■ GOAL OF THE EXERCISE ■
Pick out and copy every line below that has the word "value".
::: SUPPLIED MATERIAL :::
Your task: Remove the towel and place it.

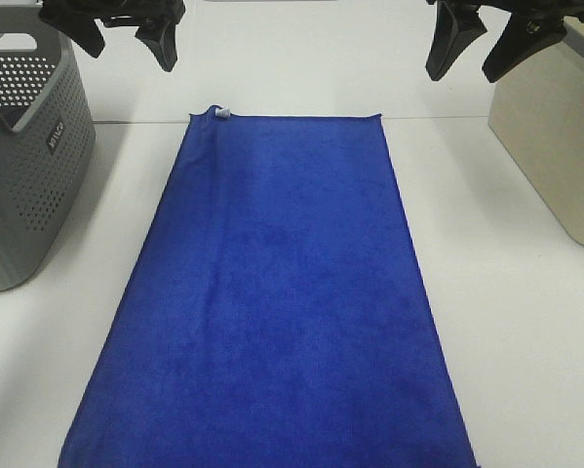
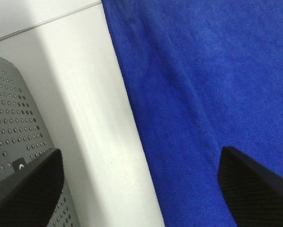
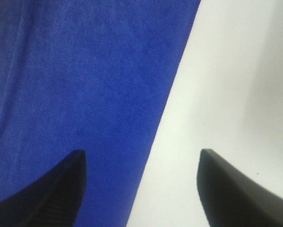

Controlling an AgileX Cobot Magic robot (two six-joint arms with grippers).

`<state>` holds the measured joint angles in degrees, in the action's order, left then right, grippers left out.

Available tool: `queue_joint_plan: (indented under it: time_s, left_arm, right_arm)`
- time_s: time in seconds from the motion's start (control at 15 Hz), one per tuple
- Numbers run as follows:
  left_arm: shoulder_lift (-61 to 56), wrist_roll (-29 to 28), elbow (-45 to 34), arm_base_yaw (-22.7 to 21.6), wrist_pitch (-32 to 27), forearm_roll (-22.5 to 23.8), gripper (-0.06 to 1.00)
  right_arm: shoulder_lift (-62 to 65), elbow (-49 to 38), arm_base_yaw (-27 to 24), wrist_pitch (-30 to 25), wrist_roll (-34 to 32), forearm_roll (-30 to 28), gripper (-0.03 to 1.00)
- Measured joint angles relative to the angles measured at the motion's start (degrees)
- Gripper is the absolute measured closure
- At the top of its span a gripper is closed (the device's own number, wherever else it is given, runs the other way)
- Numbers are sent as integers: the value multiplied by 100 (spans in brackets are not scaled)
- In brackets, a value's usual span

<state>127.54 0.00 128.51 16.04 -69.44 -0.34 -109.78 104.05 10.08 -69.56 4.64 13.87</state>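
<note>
The royal-blue towel (image 1: 272,292) lies flat and spread out on the white table, its small white tag (image 1: 220,113) at the far left corner. My left gripper (image 1: 126,44) hangs open and empty above the table, beyond the towel's far left corner. My right gripper (image 1: 472,54) hangs open and empty beyond the far right corner. The left wrist view shows the towel (image 2: 207,80) and its left edge between the open fingers. The right wrist view shows the towel (image 3: 84,80) and its right edge.
A grey perforated basket (image 1: 23,166) stands at the left of the table, also in the left wrist view (image 2: 16,132). A beige bin (image 1: 555,136) stands at the right. Bare white table (image 1: 525,322) lies on both sides of the towel.
</note>
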Motion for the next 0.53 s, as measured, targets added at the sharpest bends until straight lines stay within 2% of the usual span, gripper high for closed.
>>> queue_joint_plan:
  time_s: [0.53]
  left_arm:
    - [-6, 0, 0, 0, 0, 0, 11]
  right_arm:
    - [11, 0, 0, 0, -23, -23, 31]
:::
■ FINISHED TASK ■
- Numbers are sent as integers: the value multiplied by 100 (spans in brackets are not scaled)
- In brackets, a value's usual span

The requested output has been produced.